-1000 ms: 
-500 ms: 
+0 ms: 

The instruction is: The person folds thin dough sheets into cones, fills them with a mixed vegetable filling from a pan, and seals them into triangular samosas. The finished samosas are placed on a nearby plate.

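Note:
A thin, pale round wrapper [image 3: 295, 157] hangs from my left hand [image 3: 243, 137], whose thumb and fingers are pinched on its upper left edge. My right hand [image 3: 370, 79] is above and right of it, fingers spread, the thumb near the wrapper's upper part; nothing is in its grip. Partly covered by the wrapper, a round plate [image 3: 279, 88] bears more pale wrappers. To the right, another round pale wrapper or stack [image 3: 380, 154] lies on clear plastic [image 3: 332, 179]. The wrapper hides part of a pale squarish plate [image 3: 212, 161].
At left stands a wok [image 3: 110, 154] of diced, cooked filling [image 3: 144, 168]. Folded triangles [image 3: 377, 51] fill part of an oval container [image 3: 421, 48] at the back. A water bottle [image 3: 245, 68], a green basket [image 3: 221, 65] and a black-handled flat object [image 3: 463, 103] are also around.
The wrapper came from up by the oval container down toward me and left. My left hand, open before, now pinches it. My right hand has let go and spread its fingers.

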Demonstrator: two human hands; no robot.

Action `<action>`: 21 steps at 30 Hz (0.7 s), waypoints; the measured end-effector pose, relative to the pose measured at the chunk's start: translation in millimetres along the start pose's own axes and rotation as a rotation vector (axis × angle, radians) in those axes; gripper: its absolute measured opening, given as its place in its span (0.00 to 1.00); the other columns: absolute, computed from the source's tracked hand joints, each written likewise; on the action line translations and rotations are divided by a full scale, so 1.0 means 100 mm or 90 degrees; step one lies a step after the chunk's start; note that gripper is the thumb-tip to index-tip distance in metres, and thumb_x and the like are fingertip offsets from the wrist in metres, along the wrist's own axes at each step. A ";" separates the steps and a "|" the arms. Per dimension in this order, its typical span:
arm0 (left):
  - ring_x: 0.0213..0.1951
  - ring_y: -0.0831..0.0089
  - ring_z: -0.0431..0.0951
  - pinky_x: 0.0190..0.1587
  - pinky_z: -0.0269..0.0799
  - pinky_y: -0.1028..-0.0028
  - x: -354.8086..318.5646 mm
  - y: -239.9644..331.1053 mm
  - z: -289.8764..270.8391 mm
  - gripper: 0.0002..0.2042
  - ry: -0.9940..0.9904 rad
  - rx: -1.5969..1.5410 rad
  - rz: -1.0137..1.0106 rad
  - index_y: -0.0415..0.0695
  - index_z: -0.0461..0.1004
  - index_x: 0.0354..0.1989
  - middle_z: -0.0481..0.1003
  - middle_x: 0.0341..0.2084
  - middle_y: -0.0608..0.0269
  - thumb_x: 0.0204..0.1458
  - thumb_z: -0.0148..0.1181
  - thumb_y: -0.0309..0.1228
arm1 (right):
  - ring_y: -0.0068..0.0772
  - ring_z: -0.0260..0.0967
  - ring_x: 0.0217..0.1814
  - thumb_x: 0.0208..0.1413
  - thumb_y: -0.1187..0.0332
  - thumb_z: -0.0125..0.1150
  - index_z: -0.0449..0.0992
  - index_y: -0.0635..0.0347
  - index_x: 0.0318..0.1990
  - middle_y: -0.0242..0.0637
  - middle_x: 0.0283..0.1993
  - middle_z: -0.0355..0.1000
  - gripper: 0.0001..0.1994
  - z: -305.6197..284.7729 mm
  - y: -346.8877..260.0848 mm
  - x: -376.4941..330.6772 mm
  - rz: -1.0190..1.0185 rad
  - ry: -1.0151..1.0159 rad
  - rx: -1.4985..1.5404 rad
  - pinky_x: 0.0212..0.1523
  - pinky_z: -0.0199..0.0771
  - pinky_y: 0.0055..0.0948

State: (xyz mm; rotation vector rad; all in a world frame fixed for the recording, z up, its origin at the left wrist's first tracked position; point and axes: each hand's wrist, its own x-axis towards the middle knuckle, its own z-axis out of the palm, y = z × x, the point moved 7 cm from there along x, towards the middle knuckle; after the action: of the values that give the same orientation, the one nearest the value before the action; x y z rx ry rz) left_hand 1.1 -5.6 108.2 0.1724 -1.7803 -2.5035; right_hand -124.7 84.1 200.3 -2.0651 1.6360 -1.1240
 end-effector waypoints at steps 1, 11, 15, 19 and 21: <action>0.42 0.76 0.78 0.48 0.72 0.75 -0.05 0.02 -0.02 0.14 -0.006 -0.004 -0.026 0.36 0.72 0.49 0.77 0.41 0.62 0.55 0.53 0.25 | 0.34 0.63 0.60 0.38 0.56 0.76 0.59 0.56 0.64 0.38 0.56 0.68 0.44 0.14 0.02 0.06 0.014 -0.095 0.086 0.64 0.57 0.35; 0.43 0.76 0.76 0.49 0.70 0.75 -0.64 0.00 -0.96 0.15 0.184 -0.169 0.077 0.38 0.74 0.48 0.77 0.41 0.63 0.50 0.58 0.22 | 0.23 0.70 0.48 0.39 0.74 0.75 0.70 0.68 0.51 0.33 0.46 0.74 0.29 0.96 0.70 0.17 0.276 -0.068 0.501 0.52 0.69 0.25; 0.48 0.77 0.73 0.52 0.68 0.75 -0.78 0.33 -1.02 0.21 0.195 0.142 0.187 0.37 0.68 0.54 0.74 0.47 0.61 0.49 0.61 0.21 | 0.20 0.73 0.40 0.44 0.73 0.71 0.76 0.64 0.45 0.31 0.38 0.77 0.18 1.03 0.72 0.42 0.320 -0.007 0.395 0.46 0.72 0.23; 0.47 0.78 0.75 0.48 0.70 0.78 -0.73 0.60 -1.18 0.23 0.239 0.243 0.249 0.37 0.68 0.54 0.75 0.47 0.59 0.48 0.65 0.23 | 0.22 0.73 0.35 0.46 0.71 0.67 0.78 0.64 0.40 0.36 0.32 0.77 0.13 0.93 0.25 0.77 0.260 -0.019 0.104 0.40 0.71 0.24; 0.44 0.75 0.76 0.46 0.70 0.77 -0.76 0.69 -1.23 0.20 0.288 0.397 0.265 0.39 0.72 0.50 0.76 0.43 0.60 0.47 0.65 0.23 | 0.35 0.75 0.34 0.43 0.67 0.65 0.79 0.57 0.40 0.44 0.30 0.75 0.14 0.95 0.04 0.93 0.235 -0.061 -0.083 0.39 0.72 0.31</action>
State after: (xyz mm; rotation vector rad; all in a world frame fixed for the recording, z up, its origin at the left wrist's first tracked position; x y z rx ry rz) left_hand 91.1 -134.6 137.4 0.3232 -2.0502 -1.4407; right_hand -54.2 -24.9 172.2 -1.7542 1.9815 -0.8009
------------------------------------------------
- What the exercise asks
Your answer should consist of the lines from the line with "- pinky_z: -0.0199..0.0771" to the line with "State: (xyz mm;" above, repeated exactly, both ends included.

- Solution for this problem
  - pinky_z: -0.0199..0.0771
  - pinky_y: 0.0055..0.0948

State: (xyz mm; rotation vector rad; all in a world frame fixed for the recording, z up, its origin at the left wrist's first tracked position; point and axes: each hand's wrist, its own x-axis towards the middle knuckle, its own z-axis out of the palm, y = z × x, the point moved 7 cm from there along x, towards the middle knuckle; after the action: of the values that give the same orientation, the one nearest the value before the action; x y z rx ry rz) left_hand 1.1 -5.6 108.2 0.1724 -1.7803 -2.5035; right_hand -124.7 84.1 200.3 -2.0651 1.6360 -1.1240

This completes the output.